Task prompt:
Search the data below for the string "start" and copy all lines where it shows up.

.....

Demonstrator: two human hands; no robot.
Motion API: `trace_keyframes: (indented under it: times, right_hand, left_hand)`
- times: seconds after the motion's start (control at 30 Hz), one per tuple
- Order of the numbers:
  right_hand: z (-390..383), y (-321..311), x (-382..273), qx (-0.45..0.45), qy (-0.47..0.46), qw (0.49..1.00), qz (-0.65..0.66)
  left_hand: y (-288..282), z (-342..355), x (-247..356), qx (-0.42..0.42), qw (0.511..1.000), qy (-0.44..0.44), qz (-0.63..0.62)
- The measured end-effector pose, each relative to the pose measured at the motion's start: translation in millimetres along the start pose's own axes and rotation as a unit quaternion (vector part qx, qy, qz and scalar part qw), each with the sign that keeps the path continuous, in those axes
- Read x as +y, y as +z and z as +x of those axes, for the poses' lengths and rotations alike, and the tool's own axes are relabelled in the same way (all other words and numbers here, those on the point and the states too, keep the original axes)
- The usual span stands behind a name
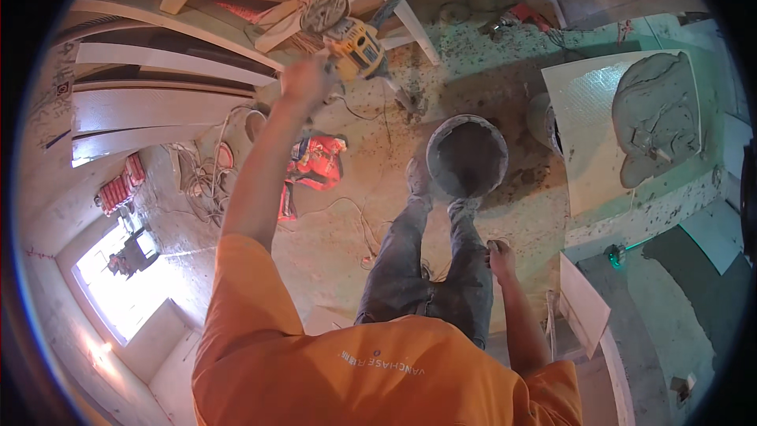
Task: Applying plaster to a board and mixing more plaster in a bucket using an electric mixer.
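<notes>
My left arm reaches out to the upper left, and my left hand (306, 85) is at the side of a yellow and black power mixer (356, 49). Motion smears its fingers, so their grip on the handle cannot be made out. The mixer is tilted beside the wooden frame, its shaft running down to a mud-caked paddle (410, 101). In front of my feet stands a round bucket (467, 156) with a crusted rim and a dark grey inside. My right hand (499, 259) hangs beside my right leg with curled fingers; anything inside them is hidden.
A pale board (568, 110) bearing a mound of grey mortar (658, 114) lies right. Red bags (319, 164) and loose cables (209, 189) are left, below a wooden frame (181, 24). Another bucket (542, 122) sits beside the board; a red tool (527, 17) lies farther back.
</notes>
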State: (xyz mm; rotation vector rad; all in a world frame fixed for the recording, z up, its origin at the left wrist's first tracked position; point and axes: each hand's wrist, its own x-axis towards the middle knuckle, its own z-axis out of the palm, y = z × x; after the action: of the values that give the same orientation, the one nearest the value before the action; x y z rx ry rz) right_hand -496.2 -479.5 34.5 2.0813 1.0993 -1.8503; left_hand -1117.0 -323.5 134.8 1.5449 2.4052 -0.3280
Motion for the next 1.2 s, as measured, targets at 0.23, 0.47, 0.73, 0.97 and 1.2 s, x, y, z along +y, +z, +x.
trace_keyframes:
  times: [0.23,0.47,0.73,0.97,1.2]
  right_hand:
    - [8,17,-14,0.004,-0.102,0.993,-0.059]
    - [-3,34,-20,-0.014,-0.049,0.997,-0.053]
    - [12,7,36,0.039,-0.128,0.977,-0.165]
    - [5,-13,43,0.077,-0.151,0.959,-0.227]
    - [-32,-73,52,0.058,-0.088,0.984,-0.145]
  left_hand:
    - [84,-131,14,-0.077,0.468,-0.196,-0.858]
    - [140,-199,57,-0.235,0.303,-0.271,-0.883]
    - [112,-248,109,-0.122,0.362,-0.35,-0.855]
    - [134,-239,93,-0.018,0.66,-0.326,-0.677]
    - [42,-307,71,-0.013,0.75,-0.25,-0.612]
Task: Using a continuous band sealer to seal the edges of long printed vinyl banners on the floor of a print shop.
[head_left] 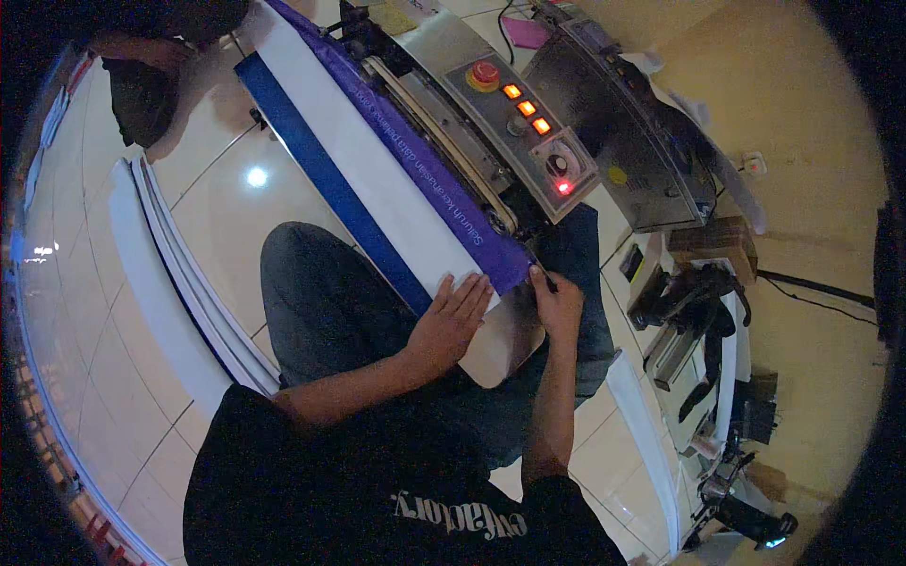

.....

Result of the task:
- times: seconds after the motion's start (control at 30 Hz), one per tuple
- The measured end-effector pose, each relative to the pose measured at the motion's start: translation in millimetres along the start pose's own axes and rotation as a unit quaternion (vector part qx, qy, qz and scalar part qw), each with the sign that keeps the path continuous, in those axes

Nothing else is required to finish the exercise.